- [TASK ITEM]
Copy out all lines bearing the word "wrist" from the listing below.

- [THE DATA]
=== Section Start ===

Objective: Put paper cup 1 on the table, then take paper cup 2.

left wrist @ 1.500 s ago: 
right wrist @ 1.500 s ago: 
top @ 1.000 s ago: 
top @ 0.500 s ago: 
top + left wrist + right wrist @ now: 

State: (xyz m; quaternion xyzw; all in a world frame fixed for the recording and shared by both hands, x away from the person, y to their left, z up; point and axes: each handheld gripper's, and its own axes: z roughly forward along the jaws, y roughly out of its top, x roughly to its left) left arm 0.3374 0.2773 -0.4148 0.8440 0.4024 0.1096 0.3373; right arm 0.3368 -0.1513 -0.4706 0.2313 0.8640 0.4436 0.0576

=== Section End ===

- [ANSWER BOX]
left wrist @ 1.500 s ago: 
right wrist @ 1.500 s ago: 
top + left wrist + right wrist @ now: 

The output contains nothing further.